** Task requirements **
Somewhere below are a line with "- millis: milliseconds" and a later line with "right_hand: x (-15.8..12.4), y". Output exactly those lines and all lines between them.

Recorded data:
____________
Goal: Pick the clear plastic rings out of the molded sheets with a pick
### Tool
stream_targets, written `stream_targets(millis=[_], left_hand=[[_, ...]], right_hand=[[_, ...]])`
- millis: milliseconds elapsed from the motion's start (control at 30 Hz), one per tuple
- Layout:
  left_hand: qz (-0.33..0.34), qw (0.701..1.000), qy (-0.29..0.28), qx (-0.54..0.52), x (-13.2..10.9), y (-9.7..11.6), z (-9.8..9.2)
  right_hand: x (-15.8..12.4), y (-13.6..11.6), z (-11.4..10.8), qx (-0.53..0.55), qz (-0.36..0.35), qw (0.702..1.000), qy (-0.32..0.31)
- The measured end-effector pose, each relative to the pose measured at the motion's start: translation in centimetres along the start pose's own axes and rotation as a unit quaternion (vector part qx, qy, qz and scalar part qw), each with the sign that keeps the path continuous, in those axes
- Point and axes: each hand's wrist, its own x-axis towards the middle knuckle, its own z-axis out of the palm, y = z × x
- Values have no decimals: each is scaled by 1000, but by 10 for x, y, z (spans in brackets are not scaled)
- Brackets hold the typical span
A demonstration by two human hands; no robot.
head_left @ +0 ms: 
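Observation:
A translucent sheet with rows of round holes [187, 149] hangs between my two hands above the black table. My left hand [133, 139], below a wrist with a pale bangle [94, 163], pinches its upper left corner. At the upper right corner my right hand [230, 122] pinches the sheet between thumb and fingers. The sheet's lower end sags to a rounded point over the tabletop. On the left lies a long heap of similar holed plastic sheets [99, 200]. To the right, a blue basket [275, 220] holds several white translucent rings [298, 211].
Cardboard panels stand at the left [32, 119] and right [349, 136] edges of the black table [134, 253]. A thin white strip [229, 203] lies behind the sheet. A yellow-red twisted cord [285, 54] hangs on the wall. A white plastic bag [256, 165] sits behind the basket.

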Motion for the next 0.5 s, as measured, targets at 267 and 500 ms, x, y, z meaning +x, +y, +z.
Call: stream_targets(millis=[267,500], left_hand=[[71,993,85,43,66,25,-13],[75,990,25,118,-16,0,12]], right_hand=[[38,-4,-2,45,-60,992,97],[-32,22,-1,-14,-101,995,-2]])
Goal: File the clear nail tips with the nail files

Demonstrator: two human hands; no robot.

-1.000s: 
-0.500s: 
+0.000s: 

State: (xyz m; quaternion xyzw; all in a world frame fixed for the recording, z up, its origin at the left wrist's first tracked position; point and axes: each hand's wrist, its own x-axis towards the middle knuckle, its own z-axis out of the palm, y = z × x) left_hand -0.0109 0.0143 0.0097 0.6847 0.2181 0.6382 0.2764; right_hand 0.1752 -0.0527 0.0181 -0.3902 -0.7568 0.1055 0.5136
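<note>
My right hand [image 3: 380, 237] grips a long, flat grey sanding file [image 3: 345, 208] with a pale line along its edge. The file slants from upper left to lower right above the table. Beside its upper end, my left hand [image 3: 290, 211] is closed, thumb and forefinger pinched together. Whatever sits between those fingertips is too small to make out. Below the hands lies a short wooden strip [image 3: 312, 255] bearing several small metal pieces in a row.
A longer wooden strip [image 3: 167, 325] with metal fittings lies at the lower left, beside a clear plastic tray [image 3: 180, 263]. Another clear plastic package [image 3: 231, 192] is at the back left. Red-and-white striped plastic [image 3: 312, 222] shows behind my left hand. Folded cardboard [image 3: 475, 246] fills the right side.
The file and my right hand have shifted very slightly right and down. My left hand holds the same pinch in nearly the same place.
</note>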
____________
** Result of the exercise **
- millis: milliseconds elapsed from the motion's start (control at 30 Hz), one per tuple
- Layout:
  left_hand: qz (-0.33..0.34), qw (0.701..1.000), qy (-0.29..0.28), qx (-0.54..0.52), x (-13.2..10.9), y (-9.7..11.6), z (-9.8..9.2)
  right_hand: x (-15.8..12.4), y (-13.6..11.6), z (-11.4..10.8), qx (-0.53..0.55), qz (-0.36..0.35), qw (0.702..1.000), qy (-0.32..0.31)

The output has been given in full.